AirCards?
February 22, 2006 2:02 AM   RSS feed for this thread Subscribe

AirCards . . . Has anyone done a real comparison of the features, peformance, and cost of the different cards and the diferent plans? I'm sitting in an expensive hotel paying an additional $10 for HS cable access per day. I've decided to get an AirCard but I'm not sure which is best.
posted by AJ to computers & internet (4 comments total)
Just be happy you're not in a hotel in Germany where 24 hours of access broadband set me back 28€. Makes good old fashioned American price gouging seem quaint.

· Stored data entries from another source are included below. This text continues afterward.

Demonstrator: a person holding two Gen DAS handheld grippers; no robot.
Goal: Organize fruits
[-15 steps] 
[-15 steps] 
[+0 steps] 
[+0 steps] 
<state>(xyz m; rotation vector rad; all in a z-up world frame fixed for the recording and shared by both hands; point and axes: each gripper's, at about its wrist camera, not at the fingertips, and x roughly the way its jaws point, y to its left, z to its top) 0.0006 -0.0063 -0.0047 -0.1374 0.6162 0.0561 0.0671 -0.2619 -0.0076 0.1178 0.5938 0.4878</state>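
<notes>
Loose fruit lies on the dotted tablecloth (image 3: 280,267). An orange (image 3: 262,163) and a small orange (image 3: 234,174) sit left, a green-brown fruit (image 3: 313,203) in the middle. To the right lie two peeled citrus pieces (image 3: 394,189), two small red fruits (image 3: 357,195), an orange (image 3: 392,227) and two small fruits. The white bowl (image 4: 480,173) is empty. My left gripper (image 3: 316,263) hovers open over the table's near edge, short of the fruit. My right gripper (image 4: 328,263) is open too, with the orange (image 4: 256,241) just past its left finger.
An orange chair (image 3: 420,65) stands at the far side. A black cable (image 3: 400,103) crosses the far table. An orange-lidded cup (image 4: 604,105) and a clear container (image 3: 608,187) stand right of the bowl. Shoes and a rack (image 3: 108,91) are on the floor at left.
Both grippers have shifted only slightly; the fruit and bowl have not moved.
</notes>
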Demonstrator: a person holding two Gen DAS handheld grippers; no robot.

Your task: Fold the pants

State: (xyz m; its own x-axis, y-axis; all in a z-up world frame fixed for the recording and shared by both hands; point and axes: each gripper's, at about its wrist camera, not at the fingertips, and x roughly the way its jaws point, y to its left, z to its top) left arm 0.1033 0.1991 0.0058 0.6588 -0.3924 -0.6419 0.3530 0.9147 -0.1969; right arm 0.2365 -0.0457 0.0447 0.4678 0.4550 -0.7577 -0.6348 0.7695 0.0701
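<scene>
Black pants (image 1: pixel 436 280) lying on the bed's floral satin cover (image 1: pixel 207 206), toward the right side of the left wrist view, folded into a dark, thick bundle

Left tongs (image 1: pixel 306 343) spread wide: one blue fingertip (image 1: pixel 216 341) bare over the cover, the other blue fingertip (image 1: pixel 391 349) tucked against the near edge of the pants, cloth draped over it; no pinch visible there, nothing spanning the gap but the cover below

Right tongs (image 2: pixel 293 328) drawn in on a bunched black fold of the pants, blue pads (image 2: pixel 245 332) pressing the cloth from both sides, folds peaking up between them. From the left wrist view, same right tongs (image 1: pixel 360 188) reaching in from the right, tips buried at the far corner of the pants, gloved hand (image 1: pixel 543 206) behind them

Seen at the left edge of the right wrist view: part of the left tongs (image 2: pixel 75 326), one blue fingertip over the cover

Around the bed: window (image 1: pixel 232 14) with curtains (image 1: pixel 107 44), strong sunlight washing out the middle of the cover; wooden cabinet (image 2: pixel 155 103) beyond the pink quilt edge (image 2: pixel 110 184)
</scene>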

I am interested in if anyone is using HSDPA from Cingular yet. I wasn't blown away with the old-school GPRS and EDGE services available from T-Mobile but the "bursts above 1 megabit" from the Cingular marketing copy made me wonder if it is worth $60/month.
posted by birdherder at 5:42 AM on February 22, 2006


My experience was that Verizon's cellular broadband service was significantly more realiable and, on average (I travel a lot) faster than Cingular's HSDPA. But Cingular had a 30 day return policy, so I tried theirs first. :) Try Cingular, and if it doesn't work, return within 30 days to get out of your contract, and switch to Verizon.
posted by Merdryn at 6:12 AM on February 22, 2006


We've issued Sprint cards to our traveling sales people, right now some still have the old cards and some have the new EVDO-capable cards. I pretty much never get support calls for them, unless the cell network is generally jacked in which case there's nothing I can do.

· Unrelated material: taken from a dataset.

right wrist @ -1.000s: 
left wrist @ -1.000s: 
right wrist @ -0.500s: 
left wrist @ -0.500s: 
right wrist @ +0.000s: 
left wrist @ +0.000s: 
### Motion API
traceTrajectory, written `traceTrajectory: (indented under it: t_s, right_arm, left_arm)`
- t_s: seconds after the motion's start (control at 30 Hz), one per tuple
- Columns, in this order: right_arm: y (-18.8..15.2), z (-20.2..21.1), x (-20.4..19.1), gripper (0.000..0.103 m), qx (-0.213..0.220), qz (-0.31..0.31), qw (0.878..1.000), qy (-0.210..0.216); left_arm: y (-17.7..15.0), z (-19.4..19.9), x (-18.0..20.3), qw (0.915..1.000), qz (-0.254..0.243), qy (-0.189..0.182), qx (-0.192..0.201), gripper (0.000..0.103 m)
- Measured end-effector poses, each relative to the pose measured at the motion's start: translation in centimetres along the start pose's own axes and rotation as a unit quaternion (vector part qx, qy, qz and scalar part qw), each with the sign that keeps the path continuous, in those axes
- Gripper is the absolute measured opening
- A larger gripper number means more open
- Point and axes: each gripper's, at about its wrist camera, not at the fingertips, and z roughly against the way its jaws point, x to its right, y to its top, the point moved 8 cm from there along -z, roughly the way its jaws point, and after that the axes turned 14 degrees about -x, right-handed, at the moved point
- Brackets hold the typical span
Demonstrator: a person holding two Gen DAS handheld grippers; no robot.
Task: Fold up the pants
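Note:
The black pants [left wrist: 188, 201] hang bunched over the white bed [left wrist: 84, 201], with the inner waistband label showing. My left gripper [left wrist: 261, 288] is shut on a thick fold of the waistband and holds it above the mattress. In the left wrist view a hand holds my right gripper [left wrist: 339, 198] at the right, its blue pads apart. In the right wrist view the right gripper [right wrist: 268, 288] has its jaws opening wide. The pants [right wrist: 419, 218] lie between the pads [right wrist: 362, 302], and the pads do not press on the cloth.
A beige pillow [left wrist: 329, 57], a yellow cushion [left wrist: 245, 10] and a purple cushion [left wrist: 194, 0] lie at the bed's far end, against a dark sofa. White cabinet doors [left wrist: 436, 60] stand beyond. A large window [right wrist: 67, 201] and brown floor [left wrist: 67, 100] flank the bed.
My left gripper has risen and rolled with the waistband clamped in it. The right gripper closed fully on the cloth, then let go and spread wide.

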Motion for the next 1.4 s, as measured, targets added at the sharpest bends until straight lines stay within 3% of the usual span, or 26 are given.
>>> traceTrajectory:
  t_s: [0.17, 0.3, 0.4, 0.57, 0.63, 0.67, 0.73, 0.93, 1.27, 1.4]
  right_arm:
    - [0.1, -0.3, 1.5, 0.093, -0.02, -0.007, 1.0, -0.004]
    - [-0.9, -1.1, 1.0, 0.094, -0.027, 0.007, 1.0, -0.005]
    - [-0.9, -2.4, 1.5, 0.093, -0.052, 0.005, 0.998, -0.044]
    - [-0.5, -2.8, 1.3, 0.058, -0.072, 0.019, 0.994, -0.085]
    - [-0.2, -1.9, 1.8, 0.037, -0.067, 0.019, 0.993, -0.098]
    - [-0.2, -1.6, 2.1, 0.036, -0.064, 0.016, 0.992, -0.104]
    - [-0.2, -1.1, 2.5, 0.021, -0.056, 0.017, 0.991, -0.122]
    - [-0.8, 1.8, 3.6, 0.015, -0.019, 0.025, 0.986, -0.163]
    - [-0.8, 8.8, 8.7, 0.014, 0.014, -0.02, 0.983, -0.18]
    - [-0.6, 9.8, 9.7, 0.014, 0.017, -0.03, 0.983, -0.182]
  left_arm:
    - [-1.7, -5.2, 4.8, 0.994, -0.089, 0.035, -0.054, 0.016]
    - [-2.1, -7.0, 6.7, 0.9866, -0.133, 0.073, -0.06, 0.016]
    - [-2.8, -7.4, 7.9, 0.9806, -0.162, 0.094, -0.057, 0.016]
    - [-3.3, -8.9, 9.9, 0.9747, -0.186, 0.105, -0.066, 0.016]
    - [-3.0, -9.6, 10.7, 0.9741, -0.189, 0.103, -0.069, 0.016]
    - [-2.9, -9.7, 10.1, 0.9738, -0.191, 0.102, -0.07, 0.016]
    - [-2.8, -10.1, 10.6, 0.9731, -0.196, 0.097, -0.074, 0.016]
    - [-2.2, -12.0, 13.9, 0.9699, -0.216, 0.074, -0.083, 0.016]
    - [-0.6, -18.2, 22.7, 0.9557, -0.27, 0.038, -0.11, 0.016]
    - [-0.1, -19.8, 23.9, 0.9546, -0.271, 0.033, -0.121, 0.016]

Right now we're getting the cards free and paying $80/month unlimited airtime, which I think may be the same as the regular consumer price. I always borrow one if I'm going out of town, as they're very handy. Even with the old, slower card, I could VPN and Remote Desktop to the office at tolerable speeds. The cards also generally get better reception in my signal-hole office than my brand new Sprint phone. (Actually, the phone, a PPC6700, will operate as an aircard via cable or bluetooth. So that's an option as well.)

It doesn't appear that there's a MacOS client for them, though. I think I've heard of the Verizon cards being used on OSX.
posted by Lyn Never at 8:07 AM on February 22, 2006


To piggyback if I may, I'd be interested if any plans (particularly Verizon) let you start up service without a contract. I may need a card for 6 months, not two years.